Sunday, May 12, 2013

Mother's Day

My Mom and I at my wedding reception
Today many of us celebrated Mother's Day. Last year we celebrated as well, we were still healing from the miscarriage in January but we also had a secret that only a select few knew. We were expecting again. We only told a few near to us as we wanted their support and prayer. I was just told today that one person wished Jason a "Happy Mother's Day" to me, but told Jason because they knew I was still dealing with the loss of one child. They did not know we were also celebrating good news. They were filled in after another family member found out that they had passed on these kind words to Jason for me. It was nice to hear today that others recognize that we consider the one we lost just as much a child of ours as Everly is, who also feels that one day we will get to meet this little one who left us so soon.
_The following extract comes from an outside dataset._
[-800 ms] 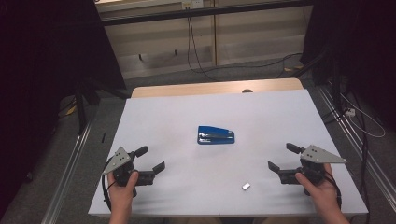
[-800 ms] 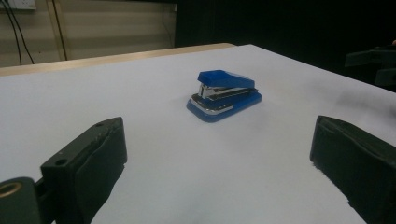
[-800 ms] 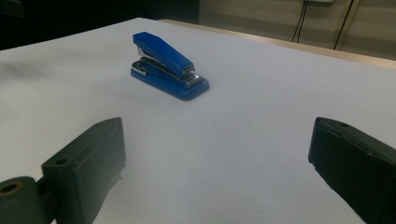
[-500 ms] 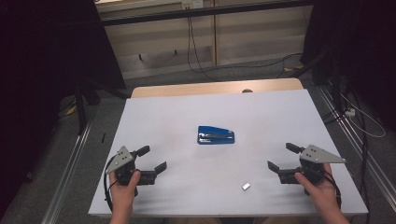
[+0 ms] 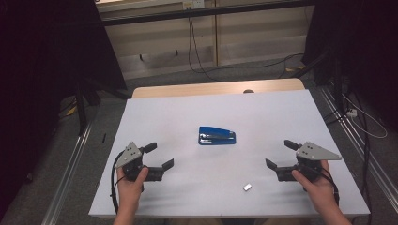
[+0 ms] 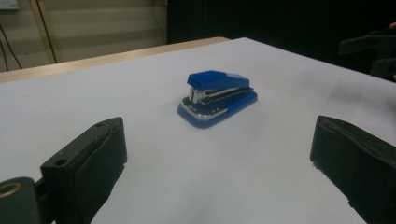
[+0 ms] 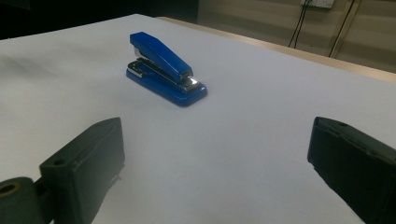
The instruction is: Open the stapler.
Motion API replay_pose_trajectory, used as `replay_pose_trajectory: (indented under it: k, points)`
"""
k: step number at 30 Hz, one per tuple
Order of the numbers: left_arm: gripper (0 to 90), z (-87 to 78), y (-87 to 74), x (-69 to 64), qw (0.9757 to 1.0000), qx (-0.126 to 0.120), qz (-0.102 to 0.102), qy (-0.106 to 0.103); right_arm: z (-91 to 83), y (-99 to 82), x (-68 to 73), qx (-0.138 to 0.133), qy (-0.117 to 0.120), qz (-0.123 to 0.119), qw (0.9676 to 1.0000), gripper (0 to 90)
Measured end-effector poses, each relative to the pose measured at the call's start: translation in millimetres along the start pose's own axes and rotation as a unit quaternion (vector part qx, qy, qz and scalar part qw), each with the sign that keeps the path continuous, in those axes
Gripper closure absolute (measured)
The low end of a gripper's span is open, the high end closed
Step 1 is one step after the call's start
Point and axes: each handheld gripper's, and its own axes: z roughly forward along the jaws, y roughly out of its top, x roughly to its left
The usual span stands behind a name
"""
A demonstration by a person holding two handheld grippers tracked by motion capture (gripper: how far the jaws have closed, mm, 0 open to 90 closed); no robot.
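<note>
While lying flat near the middle of the white surface (image 5: 281, 112), blue stapler (image 5: 217, 136) untouched, closed, long side across the high view, chrome showing between base and lid. Well apart from both tongs, roughly midway between them and a little farther back. Left tongs (image 5: 157, 156) low at the near left, gripped by a hand (image 5: 131, 180), jaws wide apart with nothing between, aimed toward the stapler. Right tongs (image 5: 280, 153) low at the near right, held by the other hand (image 5: 317, 183), jaws likewise spread and bare, also facing the stapler. Small pale piece (image 5: 247, 187) near the front edge, closer to the right tongs; possibly a strip of staples, too small to tell.
</note>
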Motion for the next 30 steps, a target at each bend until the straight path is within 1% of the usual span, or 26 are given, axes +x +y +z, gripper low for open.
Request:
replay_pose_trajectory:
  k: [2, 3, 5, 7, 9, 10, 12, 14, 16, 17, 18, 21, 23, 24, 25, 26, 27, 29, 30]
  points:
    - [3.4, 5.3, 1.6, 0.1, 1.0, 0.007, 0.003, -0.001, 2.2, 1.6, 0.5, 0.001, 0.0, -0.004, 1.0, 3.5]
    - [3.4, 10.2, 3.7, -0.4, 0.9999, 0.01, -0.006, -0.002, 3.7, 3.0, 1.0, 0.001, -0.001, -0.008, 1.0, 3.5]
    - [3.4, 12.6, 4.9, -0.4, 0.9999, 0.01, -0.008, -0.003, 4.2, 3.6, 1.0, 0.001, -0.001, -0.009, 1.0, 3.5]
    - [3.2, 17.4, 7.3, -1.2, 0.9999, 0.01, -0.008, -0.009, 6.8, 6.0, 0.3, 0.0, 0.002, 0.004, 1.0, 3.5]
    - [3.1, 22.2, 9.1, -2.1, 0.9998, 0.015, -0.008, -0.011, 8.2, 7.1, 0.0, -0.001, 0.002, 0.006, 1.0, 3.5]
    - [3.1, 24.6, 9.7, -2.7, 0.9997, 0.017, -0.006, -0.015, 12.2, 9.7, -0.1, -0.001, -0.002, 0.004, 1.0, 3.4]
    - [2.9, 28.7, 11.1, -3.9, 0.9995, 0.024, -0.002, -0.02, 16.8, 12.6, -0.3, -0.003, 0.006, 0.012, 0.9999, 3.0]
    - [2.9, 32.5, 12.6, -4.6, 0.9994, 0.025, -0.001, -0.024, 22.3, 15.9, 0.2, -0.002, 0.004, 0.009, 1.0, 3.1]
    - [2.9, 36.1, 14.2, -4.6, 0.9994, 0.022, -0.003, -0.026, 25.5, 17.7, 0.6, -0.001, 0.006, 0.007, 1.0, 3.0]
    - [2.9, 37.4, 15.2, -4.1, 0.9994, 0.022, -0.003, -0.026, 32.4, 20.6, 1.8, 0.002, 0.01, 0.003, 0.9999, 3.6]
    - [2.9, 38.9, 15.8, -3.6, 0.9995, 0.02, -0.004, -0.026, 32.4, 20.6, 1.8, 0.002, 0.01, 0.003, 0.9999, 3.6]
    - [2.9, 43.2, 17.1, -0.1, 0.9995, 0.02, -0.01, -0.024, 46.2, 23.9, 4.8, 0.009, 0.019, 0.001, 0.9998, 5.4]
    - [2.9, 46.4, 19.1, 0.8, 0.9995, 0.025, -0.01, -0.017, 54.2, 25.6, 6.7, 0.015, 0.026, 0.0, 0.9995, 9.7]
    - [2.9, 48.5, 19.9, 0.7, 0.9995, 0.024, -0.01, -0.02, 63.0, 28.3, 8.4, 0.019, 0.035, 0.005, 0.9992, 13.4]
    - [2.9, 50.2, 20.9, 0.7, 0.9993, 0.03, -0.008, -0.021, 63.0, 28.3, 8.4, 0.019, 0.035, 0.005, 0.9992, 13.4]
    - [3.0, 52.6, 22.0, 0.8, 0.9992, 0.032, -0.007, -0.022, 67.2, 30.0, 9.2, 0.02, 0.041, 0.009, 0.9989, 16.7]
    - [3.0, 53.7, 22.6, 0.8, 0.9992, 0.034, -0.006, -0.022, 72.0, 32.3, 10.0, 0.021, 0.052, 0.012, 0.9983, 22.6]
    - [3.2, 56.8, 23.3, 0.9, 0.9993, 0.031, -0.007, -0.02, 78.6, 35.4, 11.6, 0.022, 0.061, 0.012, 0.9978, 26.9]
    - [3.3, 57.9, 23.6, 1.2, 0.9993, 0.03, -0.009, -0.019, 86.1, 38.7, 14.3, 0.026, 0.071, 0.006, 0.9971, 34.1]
Me, my sister Taressa, and my Mom who was prego with Tasya
This Mother's Day was different, this year I woke up just after 5am to the babbles of my little girl in her room. I went in to check on her, and was quickly greeted with big eyes and huge smiles. Suddenly the time on the clock just disappeared, I enjoy my early morning quiet time with my little girl as we cuddled in my comfy chair and got her settled back down to sleep some more after she ate. The night before I held her with tears in my eyes because of how fast she is growing up, it just amazes me because she has already changed so much. I feel like I've almost missed a lot of her "infant" stage, I find myself reminding myself to slow down, forget about the kitchen that needs cleaning and just enjoy her as I only have a baby for a year.
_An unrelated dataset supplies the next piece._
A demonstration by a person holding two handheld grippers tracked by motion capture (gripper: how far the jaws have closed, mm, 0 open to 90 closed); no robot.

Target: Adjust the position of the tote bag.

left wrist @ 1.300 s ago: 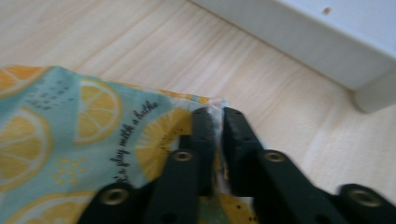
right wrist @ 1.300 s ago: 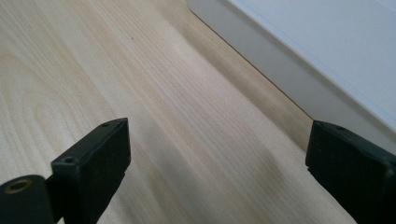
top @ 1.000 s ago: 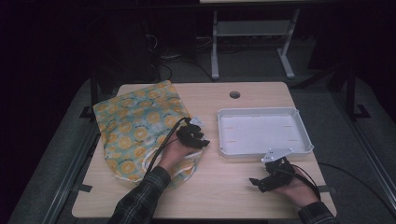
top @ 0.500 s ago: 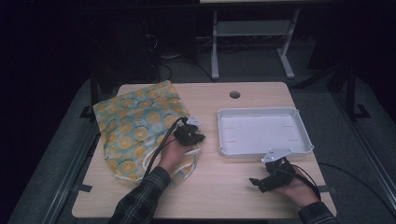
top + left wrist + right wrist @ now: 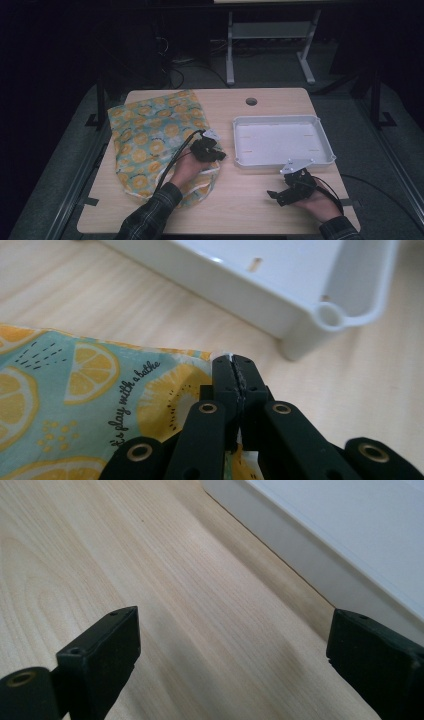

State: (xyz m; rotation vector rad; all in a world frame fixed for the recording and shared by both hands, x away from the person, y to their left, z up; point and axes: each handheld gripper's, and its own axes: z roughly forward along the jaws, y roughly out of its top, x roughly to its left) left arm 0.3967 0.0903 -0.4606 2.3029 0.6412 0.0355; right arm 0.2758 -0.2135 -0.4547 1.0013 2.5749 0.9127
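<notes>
A pale wooden table [image 5: 235,200] stands in a dark room. On its left side lies a lemon-print cloth bag [image 5: 150,140], and the left gripper [image 5: 234,365] has just closed, pinching the bag's edge nearest the white tray [image 5: 240,150]. The left hand hides the bag's near part. The right gripper [image 5: 230,645] rests in front of the tray, jaws apart, holding nothing.

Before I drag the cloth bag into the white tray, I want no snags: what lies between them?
Nothing: bare table separates the cloth bag from the white tray, as the high view and left gripper view show.
</notes>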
The second time I got to hold Everly
To my Mom, and all the other Mom's I know and who are a part of my life... thank you.

Today I found myself saying a little prayer for all Moms... Moms who have had a baby, never had a baby, lost a baby, surrendered a baby for adoption, and those who had their baby taken away during a difficult time. Mother's day is meant to be a happy day, but for some it can also be a sad day. My heart goes out to all Moms, no matter what Mom you may be.